Guna menarik investor, pihaknya pun telah mengubah aturan terkait kontrak bagi hasil migas, dari yang semula kontrak baru harus dengan kontrak bagi hasil (Production Sharing Contract/ PSC) Gross Split, kini bisa hanya menjadi salah satu opsi, di mana PSC Cost Recovery juga masih bisa diterapkan.
"Kita sudah mencoba mengubah skema yang lebih menarik lagi, dari kontrak gross split ke cost recovery untuk memberikan motivasi ke KKKS," kata Arifin.
Saat ini menurutnya Kementerian ESDM mencoba untuk bisa memberikan keringanan lebih besar lagi kepada kontraktor dari sisi bagi hasil produksi (split) antara pemerintah dan kontraktor. Dia mengaku, hal ini perlu dilakukan karena jika dibandingkan dengan negara sekitar di kawasan Asia Tenggara (ASEAN), mereka lebih agresif di dalam memberikan insentif daripada Indonesia.
"KKKS besar juga sudah mengalihkan ke energi bersih. Sebagai suatu ilustrasi, banyak pemain besar minyak dunia sudah mengurangi capex (capital expenditure/ belanja modal) untuk investasi besar," jelasnya.
Indonesia pun menurutnya akan berupaya menuju ke energi baru terbarukan, sebagai salah satu upaya mengurangi konsumsi atau impor bahan bakar minyak (BBM) dan memperbanyak penggunaan energi bersih.
Produksi terangkut (lifting) minyak dan gas bumi (migas) pada 2022 diusulkan sekitar 1,717-1,829 juta barel setara minyak per hari (BOEPD), terdiri dari lifting minyak sekitar 686-726 ribu barel per hari (bph) dan lifting gas bumi 1,031-1,103 juta BOEPD.

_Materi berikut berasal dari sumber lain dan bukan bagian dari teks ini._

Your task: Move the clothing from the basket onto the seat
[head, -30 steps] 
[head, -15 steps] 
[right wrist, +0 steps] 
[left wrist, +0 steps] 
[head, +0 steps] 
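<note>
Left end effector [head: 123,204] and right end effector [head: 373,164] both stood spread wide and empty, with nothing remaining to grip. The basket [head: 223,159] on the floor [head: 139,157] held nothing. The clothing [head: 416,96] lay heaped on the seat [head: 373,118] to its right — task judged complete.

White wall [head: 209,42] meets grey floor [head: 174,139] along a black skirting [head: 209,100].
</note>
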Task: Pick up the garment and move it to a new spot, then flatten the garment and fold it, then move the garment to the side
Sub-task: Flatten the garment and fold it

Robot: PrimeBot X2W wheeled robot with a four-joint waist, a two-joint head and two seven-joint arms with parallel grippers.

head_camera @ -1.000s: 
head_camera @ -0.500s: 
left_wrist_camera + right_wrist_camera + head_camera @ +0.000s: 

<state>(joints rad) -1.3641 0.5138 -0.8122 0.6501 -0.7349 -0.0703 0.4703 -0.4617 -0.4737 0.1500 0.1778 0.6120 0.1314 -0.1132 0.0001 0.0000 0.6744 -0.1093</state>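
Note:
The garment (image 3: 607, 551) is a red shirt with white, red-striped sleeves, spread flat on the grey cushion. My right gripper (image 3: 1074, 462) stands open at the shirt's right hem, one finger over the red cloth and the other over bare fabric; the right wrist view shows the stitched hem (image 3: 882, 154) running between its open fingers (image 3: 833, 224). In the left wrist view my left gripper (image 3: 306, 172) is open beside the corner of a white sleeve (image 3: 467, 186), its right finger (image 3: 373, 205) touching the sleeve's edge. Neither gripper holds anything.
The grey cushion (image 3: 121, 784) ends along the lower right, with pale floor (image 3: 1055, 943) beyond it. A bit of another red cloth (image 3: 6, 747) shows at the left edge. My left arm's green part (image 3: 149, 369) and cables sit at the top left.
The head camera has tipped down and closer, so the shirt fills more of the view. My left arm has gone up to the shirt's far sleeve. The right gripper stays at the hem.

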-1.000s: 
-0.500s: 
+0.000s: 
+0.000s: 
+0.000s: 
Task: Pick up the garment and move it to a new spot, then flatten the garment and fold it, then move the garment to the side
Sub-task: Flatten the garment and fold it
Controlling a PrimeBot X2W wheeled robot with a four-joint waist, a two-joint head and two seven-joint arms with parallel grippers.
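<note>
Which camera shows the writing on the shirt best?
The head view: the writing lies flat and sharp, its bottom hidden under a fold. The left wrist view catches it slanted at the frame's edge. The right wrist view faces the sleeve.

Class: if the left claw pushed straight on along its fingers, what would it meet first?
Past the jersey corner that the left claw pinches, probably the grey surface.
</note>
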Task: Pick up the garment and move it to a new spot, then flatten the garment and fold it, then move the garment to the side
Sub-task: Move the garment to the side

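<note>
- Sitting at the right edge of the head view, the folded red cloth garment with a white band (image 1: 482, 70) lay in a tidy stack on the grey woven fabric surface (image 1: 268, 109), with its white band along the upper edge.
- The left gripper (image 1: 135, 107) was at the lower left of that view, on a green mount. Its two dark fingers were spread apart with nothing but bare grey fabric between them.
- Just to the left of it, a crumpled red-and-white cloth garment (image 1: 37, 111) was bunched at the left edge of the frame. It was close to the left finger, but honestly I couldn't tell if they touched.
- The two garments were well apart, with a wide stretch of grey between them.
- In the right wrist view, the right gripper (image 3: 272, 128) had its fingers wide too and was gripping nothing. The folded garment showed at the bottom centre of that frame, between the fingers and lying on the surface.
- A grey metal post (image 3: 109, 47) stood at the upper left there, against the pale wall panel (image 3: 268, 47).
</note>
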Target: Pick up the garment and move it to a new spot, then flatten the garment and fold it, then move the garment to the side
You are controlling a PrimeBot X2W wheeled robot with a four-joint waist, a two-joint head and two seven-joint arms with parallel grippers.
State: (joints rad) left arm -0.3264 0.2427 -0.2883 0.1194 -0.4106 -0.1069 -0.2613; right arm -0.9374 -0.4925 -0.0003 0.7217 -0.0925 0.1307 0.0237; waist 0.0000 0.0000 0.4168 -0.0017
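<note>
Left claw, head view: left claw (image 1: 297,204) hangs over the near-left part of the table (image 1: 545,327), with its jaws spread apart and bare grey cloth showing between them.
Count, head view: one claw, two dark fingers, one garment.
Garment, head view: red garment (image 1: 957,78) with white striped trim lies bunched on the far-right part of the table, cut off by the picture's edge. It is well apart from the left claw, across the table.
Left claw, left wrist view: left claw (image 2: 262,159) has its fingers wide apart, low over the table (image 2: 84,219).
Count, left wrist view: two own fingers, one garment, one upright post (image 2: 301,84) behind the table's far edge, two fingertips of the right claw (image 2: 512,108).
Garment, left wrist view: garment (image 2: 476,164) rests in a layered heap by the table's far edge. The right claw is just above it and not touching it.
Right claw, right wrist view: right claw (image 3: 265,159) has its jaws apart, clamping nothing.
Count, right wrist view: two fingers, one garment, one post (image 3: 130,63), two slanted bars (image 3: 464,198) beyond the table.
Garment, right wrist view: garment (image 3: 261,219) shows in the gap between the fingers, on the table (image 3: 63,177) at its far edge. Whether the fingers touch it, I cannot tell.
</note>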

Usulan lifting migas pada 2022 ini juga meningkat dari APBN 2021 yang ditetapkan sebesar 1,712 juta BOEPD untuk migas, terdiri dari 705 ribu bph untuk minyak dan 1,007 juta BOEPD untuk gas bumi.
Adapun realisasi lifting sampai 20 Mei 2021 yakni 1,592 juta BOEPD, terdiri dari lifting minyak 630 ribu barel per hari dan gas 962 ribu bph.